I have tried addressing these points, but I fail - my attempts at charactersation seem to fall flat, I try to think up new elements but I have a hard time with it and I just fall back into my stock archive of "weirdness". My question is, is it really worth carrying on with my (perhaps unrealistic) dreams of being a writer at all? Should I just leave what I have online, and add no more to it? Should I try doing something else entirely?
(A link for those who wish to judge for themselves before replying: http://www.chriddof.com - click on "stories".)
― Chriddof (Chriddof), Tuesday, 9 September 2003 12:36 (twenty-two years ago)
― the surface noise (electricsound), Tuesday, 9 September 2003 12:42 (twenty-two years ago)
― donna (donna), Wednesday, 10 September 2003 07:33 (twenty-two years ago)
http://rino.rummage.net.au/oblique_writing.html
― colin s barrow (colin s barrow), Wednesday, 10 September 2003 08:01 (twenty-two years ago)
― Martin Skidmore (Martin Skidmore), Wednesday, 10 September 2003 16:33 (twenty-two years ago)
everyone bringing genuine real humane decent suggestions ittwhat a nice surprise, 10 yrs ago
granted, there are only 4 replies, but i have been thinking about this concept/occurrence lately.
i don't know if this is a crisis or a burst of confidence but -- what does it matter if other people like what you do? does it matter if people even know that you are making a creative product? i find the fact that no one will ever care about anything i ever do rather liberating tbh. if no one cares, i can do whatever i want. that sounds ideal.
― we slowly invented brains (La Lechera), Tuesday, 11 March 2014 23:34 (twelve years ago)
well, if you're writing, it's difficult to write (certainly to write well) without some conception of an audience or a reader. maybe it's even harder to have such a conception, so that you can write, without having any desire for actual readers or reactions or interest of any kind.

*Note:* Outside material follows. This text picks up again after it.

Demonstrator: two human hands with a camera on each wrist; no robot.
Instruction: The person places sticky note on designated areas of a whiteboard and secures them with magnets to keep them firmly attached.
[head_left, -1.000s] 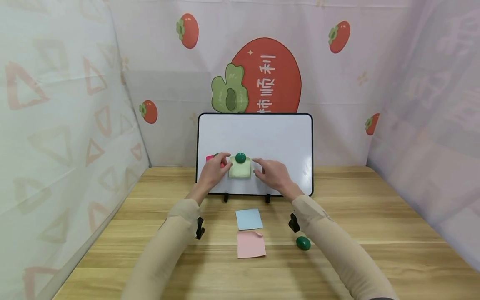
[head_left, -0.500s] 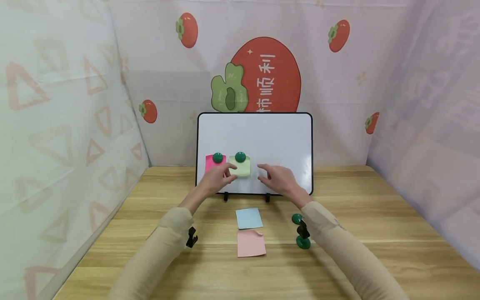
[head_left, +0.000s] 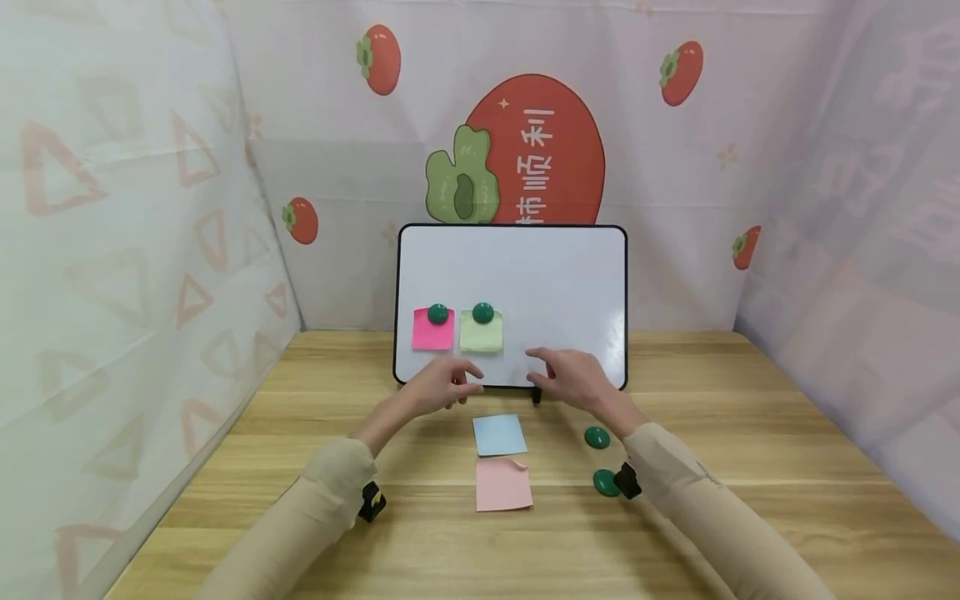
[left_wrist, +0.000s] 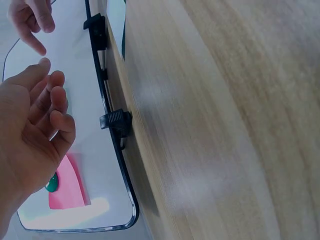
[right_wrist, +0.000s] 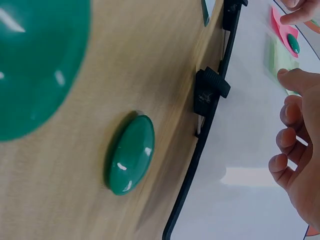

― j., Tuesday, 11 March 2014 23:38 (twelve years ago)
Can you substitute "write" with "play clarinet" or "dance interpretively" or whatever art form of your choice?
― we slowly invented brains (La Lechera), Tuesday, 11 March 2014 23:45 (twelve years ago)
Or is the crisis of confidence for writers only?
― we slowly invented brains (La Lechera), Tuesday, 11 March 2014 23:46 (twelve years ago)
i don't know, i think performers are more capable of being audiences for themselves, at least musicians. (hard to think of an actor doing the same.) there are lots of people who work up the classics just to play them for themselves.
some writers write for themselves. notably the famous journal-keepers. many poets who write mostly for themselves may also share their work with individual people—something emily dickinson was known to do in letters.
― j., Tuesday, 11 March 2014 23:49 (twelve years ago)
It is possible to write solely for oneself, but it would be rare to write in that way with an ambition for any kind of creative excellence. More often a solitary writer is a diarist, more interested in making a written record than in making art.
― Aimless, Tuesday, 11 March 2014 23:59 (twelve years ago)
If people don't or can't appreciate the things you like best/the things which inform what you're up to, then your own success is going to have to be judged by other means. Something I find sort of heartening/ridiculous is being able to pick any towering, piece of art, however life-changing or novel & easily being able to find someone on the internet wearily, confidently dismissing it as if they're completely above it. I think you have to look at your own process & what you are/were trying to achieve. Even when people like things they are often v bad at understanding them, at least in a way which is of any use to the artist
― ogmor, Wednesday, 12 March 2014 00:16 (twelve years ago)
a written record is art to some people
also Even when people like things they are often v bad at understanding them, at least in a way which is of any use to the artist huh? idgi
― we slowly invented brains (La Lechera), Wednesday, 12 March 2014 00:26 (twelve years ago)
you mean like this?
― Aimless, Wednesday, 12 March 2014 00:38 (twelve years ago)
not what i had in mind, but sure why not
― we slowly invented brains (La Lechera), Wednesday, 12 March 2014 00:39 (twelve years ago)
Oh, LL, I've been thiking about this a lot too.
After I stopped writing professionally, I stopped writing on spec, and then I stopped writing for pleasure. Then, I stopped writing, period. Five years went by, I switched professions, and now I don't write, ever, except for emails and on professional documents. When possible, I avoid writing in my second job: it causes me weird anxiousness. For a while I stopped ILX, because it reminded me of the writing I once did (and didn't do when fuxxoring around), and that struck me as really really sad.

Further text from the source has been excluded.